In order to generate a trade idea, we performed a two-factor analysis on a sample of luxury stocks.
First of all, it is important to note that three clusters can be identified within the sector:
– Big conglomerates, like LVMH or Kering: large caps that hold several brands;
– Medium caps, like Tod’s or Salvatore Ferragamo, which are growing through investments (especially in emerging markets);
– Small firms, still local, that serve some niches of the market (like Piquadro).
This is an important classification that bears the differences in ratios.
The main multiples for the industry are basically two: on the one side, EV/EBITDA is relevant especially for those stocks that can be potential targets for acquisitions; on the other side, PEG is a good benchmark, since it takes into account the strong growth rates of the industry. Being focused on the short-medium term market performance, we decided to develop the analysis of the PEG, regressing it against the ROE.

Are luxury stocks too expensive3

The vertical axis represents the PEG (with sales), while the horizontal axis is the ROE of the stocks.
The red circles are the big conglomerates, mid caps are yellow, while small players are green.
The goal of the analysis is to understand whether there can be a good momentum for some stocks or not: indeed, the growth rate used in the PEG computation is that of sales of next year, which seems to be the most sensitive data to markets in the short period; coherently, the ROE is that of the next period. So, it is not about valuation (also because it would not be totally appropriate to combine sales with P/E in that case), it is just about market opportunity.
The regression line is a quite good approximation of the plot distribution, but further analysis would be required to be sure of its significance (we had just few observations).
Anyway, we can note the following: the three big players appears as standalone values, while mid-caps are well-shaped by the regression line. Consequently, some trades could be: long Burberry, long Prada, short Luxottica.
However, another result seems to be more interesting: the green circle in the triangle is Poltrona Frau, for which a bid has recently been made. Its multiples are of course high, but they can be taken as a proxy for new acquisitions. Assuming that the PEG (with sales) is actually relevant for short-term movements (while the acquisition price would be probably based on other ratios, like EV/EBITDA), we can note that Yoox is already pricing a potential takeover (so, the upside risk seems to be limited). However, we can reason about new targets: the other green circle is Piquadro, for which the upside potential seems bigger.

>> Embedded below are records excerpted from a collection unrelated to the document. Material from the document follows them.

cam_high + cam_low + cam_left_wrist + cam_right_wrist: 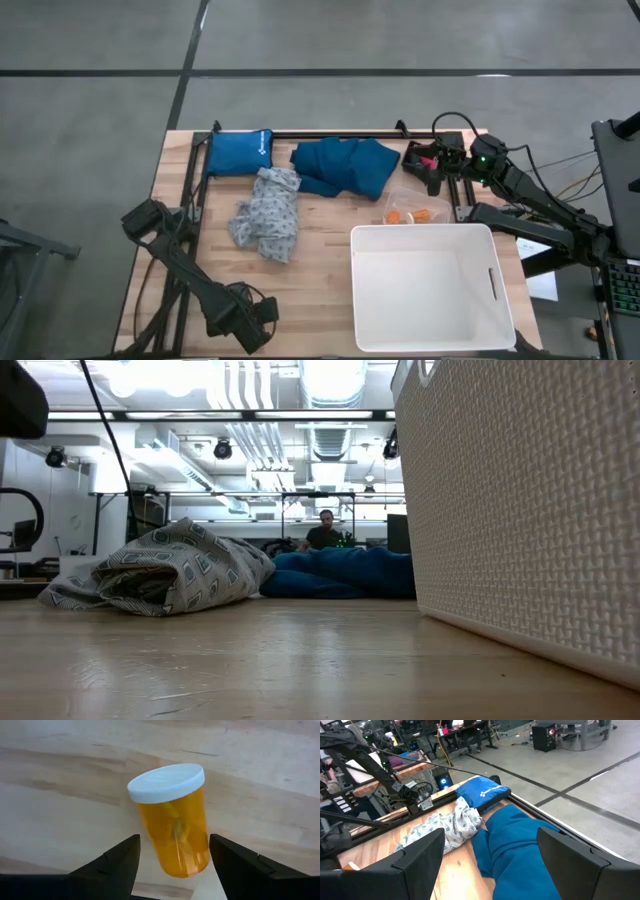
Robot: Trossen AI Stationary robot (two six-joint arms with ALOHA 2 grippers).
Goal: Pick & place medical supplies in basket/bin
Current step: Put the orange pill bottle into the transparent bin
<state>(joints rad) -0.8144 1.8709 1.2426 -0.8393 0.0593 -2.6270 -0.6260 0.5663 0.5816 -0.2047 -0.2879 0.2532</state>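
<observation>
An orange pill bottle with a white cap stands on the bare wood near the table's near left corner. My left gripper points down over it, open, with one finger on each side of the bottle's body; wood shows between one finger and the bottle. In the high view the left gripper hides the bottle. My right gripper waits open at the far right, next to a pink-red cylinder. The white bin stands near right.
A dark teal garment and a blue pouch lie along the far edge. The pale patterned garment is crumpled at mid-table. More orange bottles lie in clear wrap just beyond the bin. A person sits far off.
</observation>
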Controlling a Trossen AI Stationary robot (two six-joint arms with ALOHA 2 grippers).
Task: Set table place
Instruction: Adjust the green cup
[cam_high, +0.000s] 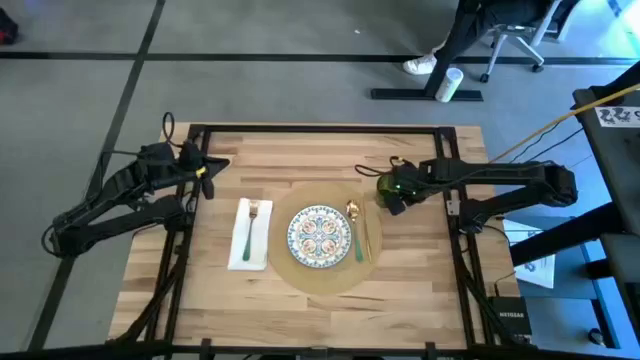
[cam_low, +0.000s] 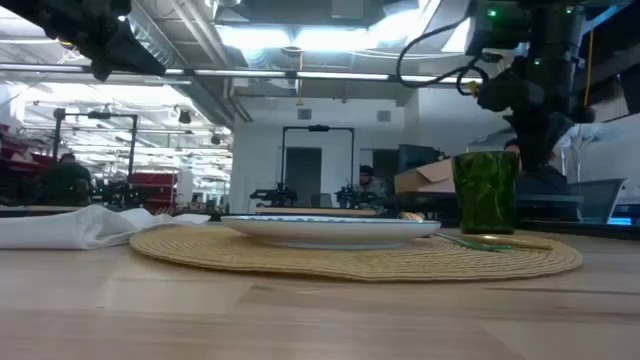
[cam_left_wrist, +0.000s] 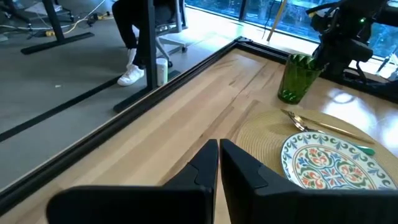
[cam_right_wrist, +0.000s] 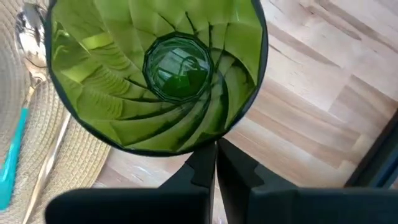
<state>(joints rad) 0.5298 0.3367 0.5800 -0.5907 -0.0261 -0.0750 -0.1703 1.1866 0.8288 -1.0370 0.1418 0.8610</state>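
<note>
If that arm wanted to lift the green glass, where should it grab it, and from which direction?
Probably by the rim, from straight above. The green glass stands upright just off the placemat, its mouth open to the top, so one finger could slip inside and one outside the wall. The right gripper is above it. A side grasp is riskier: the ribbed wall looks wide, and the spoon lies nearby.

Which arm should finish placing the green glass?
Right. Its gripper is already at the glass, beside the placemat. The left gripper waits at the table's far left corner.
</note>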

So, in conclusion, we can state the following: we believe that there are still some buy opportunities in the luxury industry; however, stock picking will become more important than before, since investors have started to look to other sectors. Two possible drivers for picking the right stocks may be 1) the possibility that a company may be acquired (especially, niche players) and 2) a good business analysis to identify the different (and better) positioning of certain players compared to the others.